## What you have to do
Among the lines of the data, copy those that hold "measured".

## Dataset content
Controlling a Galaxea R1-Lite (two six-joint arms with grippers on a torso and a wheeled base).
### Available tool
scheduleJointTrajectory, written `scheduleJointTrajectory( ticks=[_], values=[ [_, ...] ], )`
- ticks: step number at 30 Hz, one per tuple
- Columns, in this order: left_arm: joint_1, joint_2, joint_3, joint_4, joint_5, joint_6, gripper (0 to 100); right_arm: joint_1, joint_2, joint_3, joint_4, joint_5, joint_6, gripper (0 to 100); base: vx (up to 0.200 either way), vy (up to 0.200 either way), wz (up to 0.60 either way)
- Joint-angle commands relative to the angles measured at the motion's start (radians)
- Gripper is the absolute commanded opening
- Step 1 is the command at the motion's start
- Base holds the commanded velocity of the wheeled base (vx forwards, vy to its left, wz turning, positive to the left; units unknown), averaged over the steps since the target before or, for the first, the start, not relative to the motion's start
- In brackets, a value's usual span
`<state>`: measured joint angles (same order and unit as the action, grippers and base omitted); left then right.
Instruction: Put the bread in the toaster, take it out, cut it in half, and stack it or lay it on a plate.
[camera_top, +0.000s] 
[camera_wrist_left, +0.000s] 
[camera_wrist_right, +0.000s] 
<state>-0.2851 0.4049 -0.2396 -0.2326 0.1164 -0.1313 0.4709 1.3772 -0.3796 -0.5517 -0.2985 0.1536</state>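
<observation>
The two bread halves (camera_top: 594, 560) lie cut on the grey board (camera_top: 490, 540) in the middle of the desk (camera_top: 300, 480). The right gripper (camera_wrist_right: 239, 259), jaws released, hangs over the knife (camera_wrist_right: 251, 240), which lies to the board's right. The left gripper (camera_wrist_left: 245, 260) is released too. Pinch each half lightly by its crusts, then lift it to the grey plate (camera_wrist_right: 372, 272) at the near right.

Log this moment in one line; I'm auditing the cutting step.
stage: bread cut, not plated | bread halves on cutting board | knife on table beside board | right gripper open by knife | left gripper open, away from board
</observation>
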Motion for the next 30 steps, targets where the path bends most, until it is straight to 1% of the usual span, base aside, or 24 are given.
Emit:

## Problem solution
- Joint-angle commands relative to the angles measured at the motion's start (radians)
`<state>`: measured joint angles (same order and unit as the action, grippers and base omitted); left then right.

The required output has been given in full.